Moi me contentant de froncer le sourcil.
Lui : Trois fois deux : cinq.
Moi lui donnant le billet en le remerciant.
Que vais-je faire de cette petite partie de l’héritage littéraire de Jean-Paul Sartre ?
                                                        *
Quelque part dans ses conversations avec S de B, J.-P. S évoquant sa jeunesse parle d’Aron en l’appelant son petit camarade, mais je ne retrouve pas l’endroit.
                                                        *
Mon petit camarade est le titre de l’article publié par Raymond Aron après la mort de Jean-Paul Sartre : Il y a une cinquantaine d’années, en plaisantant, nous avions pris un engagement l’un à l’égard de l’autre. Celui de nous deux qui survivrait à l’autre rédigerait la notice nécrologique que publierait le bulletin des anciens élèves de l’École normale consacré au premier de nous deux à disparaître.
                                                       *
«Mon petit camarade, pourquoi as-tu si peur de déconner?» Cette question, que posait Sartre à Aron, résume peut-être le lien qui unit les deux philosophes: suffisamment différents pour devenir amis dans les années 1920, mais trop pour le rester dans un monde bipolaire où chacun, après 1947, fut sommé de choisir entre l'Est et l'Ouest. (Raphaël Enthoven dans L’Express le premier avril deux mille cinq)

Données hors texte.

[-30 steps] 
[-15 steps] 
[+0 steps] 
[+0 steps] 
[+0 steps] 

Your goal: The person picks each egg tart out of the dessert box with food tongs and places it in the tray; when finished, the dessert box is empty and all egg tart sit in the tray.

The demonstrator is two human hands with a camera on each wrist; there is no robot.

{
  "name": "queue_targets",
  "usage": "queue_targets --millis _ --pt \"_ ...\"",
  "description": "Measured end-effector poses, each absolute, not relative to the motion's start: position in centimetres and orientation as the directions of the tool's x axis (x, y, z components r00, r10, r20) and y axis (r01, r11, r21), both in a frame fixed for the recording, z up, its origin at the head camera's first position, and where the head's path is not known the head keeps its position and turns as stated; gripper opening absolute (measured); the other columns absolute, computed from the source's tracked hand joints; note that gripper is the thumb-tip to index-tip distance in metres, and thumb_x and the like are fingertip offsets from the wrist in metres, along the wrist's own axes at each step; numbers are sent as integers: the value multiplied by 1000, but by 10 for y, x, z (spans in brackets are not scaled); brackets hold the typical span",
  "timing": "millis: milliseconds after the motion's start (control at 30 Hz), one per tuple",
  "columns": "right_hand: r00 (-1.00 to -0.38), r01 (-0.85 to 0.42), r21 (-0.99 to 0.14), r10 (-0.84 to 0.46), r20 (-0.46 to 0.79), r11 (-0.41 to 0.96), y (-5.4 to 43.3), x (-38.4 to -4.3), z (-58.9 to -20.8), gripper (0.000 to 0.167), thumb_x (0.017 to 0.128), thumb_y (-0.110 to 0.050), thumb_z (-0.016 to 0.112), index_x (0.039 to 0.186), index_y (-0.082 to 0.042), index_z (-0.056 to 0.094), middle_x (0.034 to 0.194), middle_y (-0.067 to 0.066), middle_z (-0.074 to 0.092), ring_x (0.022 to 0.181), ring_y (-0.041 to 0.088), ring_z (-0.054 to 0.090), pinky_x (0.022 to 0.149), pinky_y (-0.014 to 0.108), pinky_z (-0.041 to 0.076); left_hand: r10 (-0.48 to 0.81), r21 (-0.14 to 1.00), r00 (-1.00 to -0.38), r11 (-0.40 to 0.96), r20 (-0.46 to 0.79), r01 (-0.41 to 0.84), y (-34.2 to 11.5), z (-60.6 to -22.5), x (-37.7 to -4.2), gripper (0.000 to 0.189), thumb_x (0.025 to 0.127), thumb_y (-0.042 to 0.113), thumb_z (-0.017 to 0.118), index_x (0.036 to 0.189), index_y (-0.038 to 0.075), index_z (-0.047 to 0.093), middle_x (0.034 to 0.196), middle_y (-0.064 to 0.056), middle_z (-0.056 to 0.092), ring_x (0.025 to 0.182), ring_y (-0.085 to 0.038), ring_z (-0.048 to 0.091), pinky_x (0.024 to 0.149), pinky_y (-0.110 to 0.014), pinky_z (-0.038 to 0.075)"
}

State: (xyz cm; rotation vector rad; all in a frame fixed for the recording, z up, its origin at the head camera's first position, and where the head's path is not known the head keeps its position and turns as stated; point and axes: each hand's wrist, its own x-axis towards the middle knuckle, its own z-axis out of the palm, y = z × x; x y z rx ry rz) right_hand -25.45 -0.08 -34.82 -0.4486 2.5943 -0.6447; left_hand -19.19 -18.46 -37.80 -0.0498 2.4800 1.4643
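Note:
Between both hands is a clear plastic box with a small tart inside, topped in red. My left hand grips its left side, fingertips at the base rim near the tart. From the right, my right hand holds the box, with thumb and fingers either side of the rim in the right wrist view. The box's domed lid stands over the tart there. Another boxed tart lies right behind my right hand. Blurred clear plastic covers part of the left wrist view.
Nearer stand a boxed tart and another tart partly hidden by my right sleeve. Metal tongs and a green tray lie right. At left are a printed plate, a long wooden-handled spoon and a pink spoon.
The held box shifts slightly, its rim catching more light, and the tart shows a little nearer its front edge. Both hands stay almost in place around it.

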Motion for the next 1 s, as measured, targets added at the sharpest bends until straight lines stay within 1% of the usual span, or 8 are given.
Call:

                                                      *
Parmi les quinze livres achetés chez B-O : La comtesse Tolstoï de Bertrand Meyer-Stabley (Petite Bibliothèque Payot), Nous, fils d’Eichmann de Günther Anders (Rivages poche), Ce que l’on peut voir en six jours de Théophile Gautier (Nicolas Chaudun), Tour du monde d’un sceptique d’Aldous Huxley (Petite Bibliothèque Payot), Dissimulons de Noël Herpe (Plein Jour), Souvenirs et solitude de Jean Zay (Belin), Ce que signifie la vie pour moi de Jack London (Les Editions du Sonneur).